Exercise:
Starting at the line that contains "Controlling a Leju" in the listing below, write out every line word for word until you have written the line that contains "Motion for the".

::: Collected material :::

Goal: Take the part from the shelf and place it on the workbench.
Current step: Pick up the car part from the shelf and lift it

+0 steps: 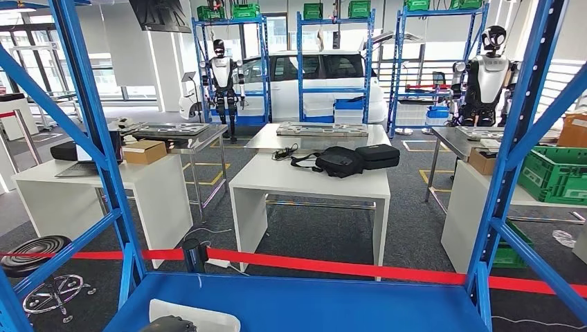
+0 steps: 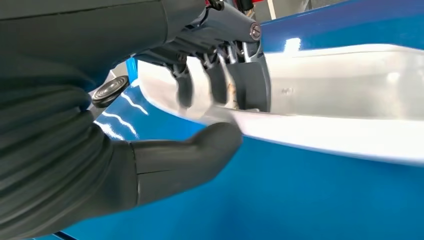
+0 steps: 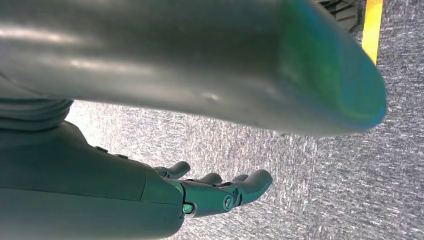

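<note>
Early stage: left hand (image 2: 210,100) grips rim of white part (image 2: 340,100), fingers over the edge, thumb underneath. Part sits on blue shelf (image 1: 311,304), not lifted afaict. Right hand (image 3: 220,192) hangs over carpet, fingers loose, holding nothing. Carry to white worktop (image 1: 311,180) left to do. Part mostly cut off in head view.

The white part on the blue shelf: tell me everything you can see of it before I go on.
The white tray-like part looks like glossy moulded plastic or painted metal, long and shallow, with a rounded rim and a hollow inside. It lies flat on the blue shelf deck, near the deck's front left corner. The left hand grips its rim: dark fingers reach inside, the thumb lies under the outer edge. Whether it is lifted yet I cannot tell.
</note>
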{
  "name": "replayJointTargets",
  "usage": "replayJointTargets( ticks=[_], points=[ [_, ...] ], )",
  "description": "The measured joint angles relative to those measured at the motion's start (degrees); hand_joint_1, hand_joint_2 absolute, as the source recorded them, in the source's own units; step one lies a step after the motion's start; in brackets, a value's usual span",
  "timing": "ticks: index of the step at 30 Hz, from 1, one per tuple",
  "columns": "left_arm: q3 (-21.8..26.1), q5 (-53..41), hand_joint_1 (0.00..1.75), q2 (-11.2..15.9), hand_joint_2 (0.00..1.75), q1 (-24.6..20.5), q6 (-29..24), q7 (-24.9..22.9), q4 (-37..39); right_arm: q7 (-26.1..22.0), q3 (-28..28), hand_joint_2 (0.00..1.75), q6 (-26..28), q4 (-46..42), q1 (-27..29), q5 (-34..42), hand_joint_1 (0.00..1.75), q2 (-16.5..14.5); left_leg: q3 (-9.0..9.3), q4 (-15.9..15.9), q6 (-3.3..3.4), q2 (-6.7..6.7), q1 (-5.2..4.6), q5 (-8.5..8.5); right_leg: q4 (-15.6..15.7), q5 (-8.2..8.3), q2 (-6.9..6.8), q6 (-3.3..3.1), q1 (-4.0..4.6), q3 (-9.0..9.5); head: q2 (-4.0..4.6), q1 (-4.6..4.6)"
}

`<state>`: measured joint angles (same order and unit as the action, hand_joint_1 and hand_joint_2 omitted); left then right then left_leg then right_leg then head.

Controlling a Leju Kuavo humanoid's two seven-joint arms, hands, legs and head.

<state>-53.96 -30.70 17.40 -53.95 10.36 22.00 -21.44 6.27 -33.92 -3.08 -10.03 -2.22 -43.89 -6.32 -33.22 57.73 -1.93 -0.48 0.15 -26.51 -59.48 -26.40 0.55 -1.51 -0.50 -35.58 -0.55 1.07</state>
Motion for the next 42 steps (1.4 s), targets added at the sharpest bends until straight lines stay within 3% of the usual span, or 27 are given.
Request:
replayJointTargets(
  ticks=[6,14,18,20,26,35,42],
  points=[
    [0.0,0.0,1.62,-0.2,1.75,-0.1,-0.1,0.0,0.1,0.0,0.0,0.00,0.0,0.0,0.0,0.0,0.00,0.0,0.01,0.0,0.00,0.00,0.00,0.00,0.0,0.00,0.02,0.00,0.00,0.00,0.00,0.00],
    [0.0,-0.3,1.35,-0.4,1.75,-0.1,-0.1,0.2,0.4,0.0,-0.3,0.00,0.0,0.0,-0.1,0.0,0.00,0.0,0.01,0.0,0.00,0.00,0.00,0.00,0.0,0.00,0.00,0.00,0.00,0.02,-0.01,0.00],
    [0.0,-0.4,1.34,-0.5,1.75,0.0,-0.1,0.2,0.6,0.0,-0.7,0.00,0.0,0.0,-0.1,0.0,0.00,0.0,0.01,0.0,0.00,0.00,0.00,0.00,0.0,0.00,0.00,0.00,0.00,0.02,0.00,0.00],
    [0.0,-0.5,1.38,-0.5,1.75,0.0,-0.1,0.2,0.8,0.0,-0.9,0.00,0.0,0.0,-0.1,0.0,0.00,0.0,0.01,0.0,0.00,0.00,0.00,0.00,0.0,0.00,0.00,0.00,0.00,0.02,0.00,0.00],
    [0.1,1.1,1.74,-0.4,1.75,0.5,-0.6,1.8,0.9,0.0,-1.0,0.00,-0.3,0.0,-0.1,-0.6,0.00,0.0,0.00,0.0,0.00,0.00,0.00,0.00,0.0,0.00,-0.01,0.00,0.00,0.02,0.00,0.00],
    [1.6,3.3,1.75,-0.4,1.75,2.4,-4.0,5.2,0.0,-0.1,-1.2,0.00,-0.3,0.0,-0.1,-1.1,0.00,0.0,0.00,0.0,0.00,-0.01,0.00,0.00,0.0,0.00,-0.02,0.00,0.00,0.02,0.00,0.00],
    [8.4,14.5,1.75,-1.5,1.75,3.0,-3.5,8.0,-2.5,-0.3,-1.9,0.00,-0.2,0.0,-0.1,-1.1,0.00,0.0,0.00,0.0,0.00,-0.03,0.00,0.00,0.0,0.00,-0.02,0.00,0.00,0.01,-0.01,0.00]
  ],
)
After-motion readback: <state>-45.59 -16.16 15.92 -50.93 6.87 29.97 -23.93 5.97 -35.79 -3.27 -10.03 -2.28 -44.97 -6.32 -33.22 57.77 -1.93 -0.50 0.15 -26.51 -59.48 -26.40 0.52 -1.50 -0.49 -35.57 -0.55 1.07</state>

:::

Answer area:
Controlling a Leju Kuavo humanoid's two seven-joint arms, hands, legs and head.

<state>-53.96 -30.70 17.40 -53.95 10.36 22.00 -21.44 6.27 -33.92 -3.08 -10.03 -2.22 -43.89 -6.32 -33.22 57.73 -1.93 -0.48 0.15 -26.51 -59.48 -26.40 0.55 -1.51 -0.50 -35.58 -0.55 1.07</state>
Motion for the next 42 steps (1.4 s), targets added at the sharpest bends until straight lines stay within 3% of the usual span, or 27 are given.

The response above is complete.